Avon and Somerset Police and Crime Commissioner
- In office 22 November 2012 – 12 May 2021
- Preceded by: Office created
- Succeeded by: Mark Shelford

Personal details
- Born: 1955 (age 70–71)
- Party: None (independent)
- Spouse: Stephen Robertson
- Children: 3

= Sue Mountstevens =

British independent politician

Susan Robertson, (née Mountstevens; born 1955) is a British independent politician. From November 2012 to May 2021, she served as the Avon and Somerset Police and Crime Commissioner. She is the first person to hold the post and was first elected on 15 November 2012, having stood as an independent candidate.

== Biography ==
Before being elected as the police and crime commissioner, Mountstevens was an independent member of Avon and Somerset Police Authority (the body which, as Police and Crime Commissioner, she replaces), vice-chair of the Independent Monitoring Board for Bristol Prison and was a magistrate for 15 years. Earlier in her career she was a director of the Mountstevens Bakeries chain.

She Is married to Stephen Robertson and has three children and lives near Pill, North Somerset.

== Election as Police and Crime Commissioner ==
Mountstevens has stood twice in elections to be the Avon and Somerset Police and Crime Commissioner.

===2012 Avon and Somerset Police and Crime Commissioner election===
Mountstevens was elected to the role of Avon and Somerset Police and Crime Commissioner in the elections held on 15 November 2012, which used the supplementary vote system.

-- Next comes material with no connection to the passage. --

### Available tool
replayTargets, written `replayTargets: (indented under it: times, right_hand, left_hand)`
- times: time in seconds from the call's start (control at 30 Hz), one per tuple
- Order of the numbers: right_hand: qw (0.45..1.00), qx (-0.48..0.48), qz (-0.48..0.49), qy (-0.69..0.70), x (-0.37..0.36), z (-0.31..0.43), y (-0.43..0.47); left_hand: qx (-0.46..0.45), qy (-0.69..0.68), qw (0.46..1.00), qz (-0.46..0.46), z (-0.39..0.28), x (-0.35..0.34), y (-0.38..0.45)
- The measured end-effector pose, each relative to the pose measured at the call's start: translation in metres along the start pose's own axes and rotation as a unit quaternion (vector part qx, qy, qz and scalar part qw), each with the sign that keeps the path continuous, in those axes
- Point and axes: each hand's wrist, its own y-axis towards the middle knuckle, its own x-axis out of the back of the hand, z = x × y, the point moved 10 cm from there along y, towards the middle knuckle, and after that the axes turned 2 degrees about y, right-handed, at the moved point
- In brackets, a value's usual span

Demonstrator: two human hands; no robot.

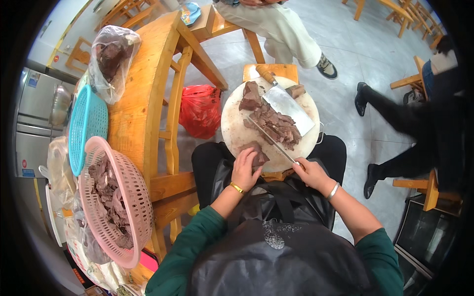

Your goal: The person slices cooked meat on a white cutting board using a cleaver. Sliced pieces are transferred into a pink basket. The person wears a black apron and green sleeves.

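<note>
A round white cutting board (235,114) rests on a wooden stool before me. My left hand (247,166) lies on a dark piece of cooked meat (260,157) at the board's near left. In my right hand (311,171) is the handle of a knife (272,140), whose narrow blade points up and left, over the near side of a pile of sliced meat (279,125). Beyond the pile lies a cleaver (290,109) with a wooden handle, its broad blade flat on the board. A larger meat chunk (250,97) sits at the far left, and another (295,91) beside the cleaver.
On the wooden table (133,122) at left are a pink basket (142,199) holding meat, a blue basket (97,114) and a plastic bag of meat (113,59). A red bag (200,113) is on the floor. One person sits opposite; another in black is at right.
</note>
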Motion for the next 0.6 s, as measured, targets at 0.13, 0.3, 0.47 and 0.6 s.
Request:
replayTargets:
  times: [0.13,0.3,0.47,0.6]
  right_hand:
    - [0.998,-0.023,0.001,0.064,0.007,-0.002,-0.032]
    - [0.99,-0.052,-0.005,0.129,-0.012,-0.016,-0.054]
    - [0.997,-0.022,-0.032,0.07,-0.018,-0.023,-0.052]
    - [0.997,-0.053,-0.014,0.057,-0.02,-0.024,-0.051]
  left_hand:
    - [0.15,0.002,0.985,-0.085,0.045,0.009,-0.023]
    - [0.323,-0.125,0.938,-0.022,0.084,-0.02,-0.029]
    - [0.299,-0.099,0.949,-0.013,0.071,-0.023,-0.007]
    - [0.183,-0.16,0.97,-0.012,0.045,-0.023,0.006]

She stood as an Independent and was elected on the second round, after second preference votes were counted. Mountstevens was the only Commissioner elected with a mandate exceeding 10% of the electorate, having been chosen by 10.1% of those eligible to vote. She took the oath of office on 21 November 2012.

=== 2016 Avon and Somerset Police and Crime Commissioner election===
Mountstevens sought re-election for the role of Avon and Somerset Police and Crime Commissioner in the 2016 England and Wales Police and Crime Commissioner elections, which were held on 5 May 2016. She was re-elected to the position, having received 26% of first preference votes, and a total of 54.1% of the total votes, after second preference votes were counted.

== Decisions made in office ==
One of the powers of Police and Crime Commissioners is to appoint or dismiss the chief constable.
On her second day in office, Mountstevens decided to invite applications for appointment to that role, to be taken up after the contract of the incumbent, Colin Port, expired in early 2013, rather than extending his appointment. Port then decided to retire rather than re-apply for the position. In January 2013, Mountstevens announced Nick Gargan as Port's successor; the appointment was subsequently approved by the relevant police and crime panel, and Gargan took up the appointment in March 2013.

After allegations of gross misconduct in May 2014, Chief Constable Nick Gargan was suspended for 18 months. In July 2015 he was cleared of the charges of gross misconduct, but was found guilty of eight counts of misconduct, and in August 2015 was handed eight final written warnings.

In October 2014, Mountstevens apologised for telling Gargan the name of the female complainant who had accused him of improper behaviour, after the Police and Crime Panel found Mountstevens had made a "serious error of judgement" in breaching her own code of conduct.

On 19 August 2015, Mountstevens accused Gargan of abusing his authority, and losing the confidence of staff and the public, and asked him to resign. In her statement, Mountstevens said Gargan was being required to resign or retire “due to a lack of confidence by local people, police officers and staff in his position as leader of Avon and Somerset constabulary”.

In May 2020, Mountstevens appointed a declared “Independent” PCC candidate, John Smith, as her Deputy PCC. Smith resigned as the chief executive officer at her office in December 2019. He then declared himself as a candidate to run as Mountstevens’ replacement following her announcement that she would not stand again in May 2020 election that were cancelled due to Coronavirus. The role was then created for Smith following the announcement the elections were cancelled.

The appointment proved incredibly controversial with a number of scrutiny panel members citing a lack of process, negative impacts on a democratic process (the PCC elections) and cronyism behind the decision.

In July 2020, Mountstevens was reported for failing to disclose the business activities of her husband. This was in relation to a complaints that Mountstevens and Smith had abused their roles to cover up fraud at Lloyd's Bank in Bristol, which both have a personal and professional relationships with.

November 2020 saw Mountstevens found guilty by her Police and Crime Panel for “manipulating” the Chief Constable, Andy Marsh, into writing a letter for John Smith as part of his appointment to the Deputy role she created for him despite his declared candidacy.

On 8 January 2021, Mountstevens announced that she would not be seeking re-election in the 2021 England and Wales Police and Crime Commissioner Elections.

She was appointed Officer of the Order of the British Empire (OBE) in the 2022 New Year Honours for services to the community in Bristol, Somerset and South Gloucestershire.